Luckily, we didn’t have to solve this problem. The “store the index” project was created with the aim of indexing ALL of the data on Filecoin and IPFS. As Elastic IPFS indexes the data in CAR files, it also informs the indexer nodes that it is providing those blocks.

Soon, IPFS will be able to discover and use indexer nodes, but until then indexer nodes are hooked up to a set of peers that exist in the network to help boost the DHT. When you ask who is providing a CID, you’re likely to ask one of these peers, and they ask the indexer nodes using the IPFS delegated routing protocol.
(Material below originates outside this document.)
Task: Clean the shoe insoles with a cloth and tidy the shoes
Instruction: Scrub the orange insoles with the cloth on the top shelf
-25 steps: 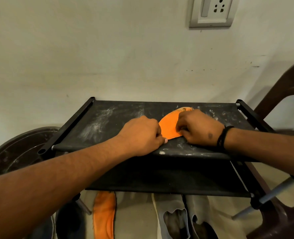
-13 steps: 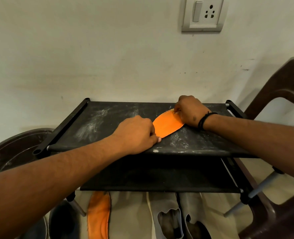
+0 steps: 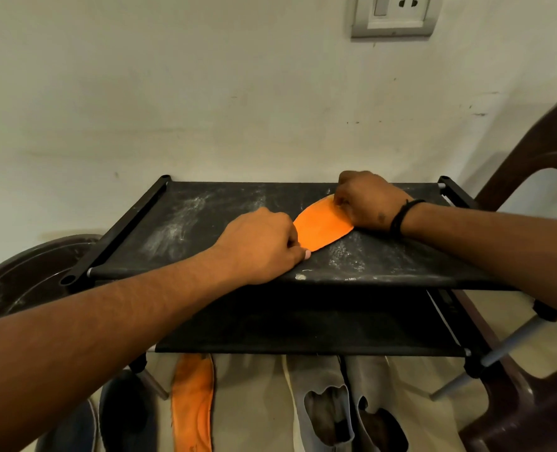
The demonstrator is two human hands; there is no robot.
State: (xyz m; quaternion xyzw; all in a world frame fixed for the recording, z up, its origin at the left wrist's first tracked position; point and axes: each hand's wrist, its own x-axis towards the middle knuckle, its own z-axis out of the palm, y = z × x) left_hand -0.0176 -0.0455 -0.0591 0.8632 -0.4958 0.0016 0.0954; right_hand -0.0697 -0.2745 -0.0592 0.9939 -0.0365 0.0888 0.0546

Effectively this means that all 5 billion or so blocks that web3.storage and NFT.Storage are discoverable via the DHT (i.e. when you ask the DHT who is providing the content for a given CID), you’ll get the address of Elastic IPFS!

Closing the gap

IPFS has the potential to be the foundation of a better web because it abstracts how a developer, application, or user interacts with data (what we call the “data layer”) from where the data physically sits. As a protocol, it does this via cryptography and peer-to-peer technology. This unlocks more portable, user-centric apps, eliminates broken links, reduces cloud vendor lock-in, improves security, and more.

However, the promise of the protocol can only be fulfilled if it can support great user experiences. This means performance and reliability are table stakes while remaining easy-to-use. This hasn’t always been the case with IPFS, as some of the advantages it provides have also made it more difficult to provide these baseline needs.

In part because of Elastic IPFS, web3.storage is able to provide the speed and dependability that developers need to utilize IPFS while saving them from being exposed to the complexity under the hood. We are excited to continue watching what this enables our users to build!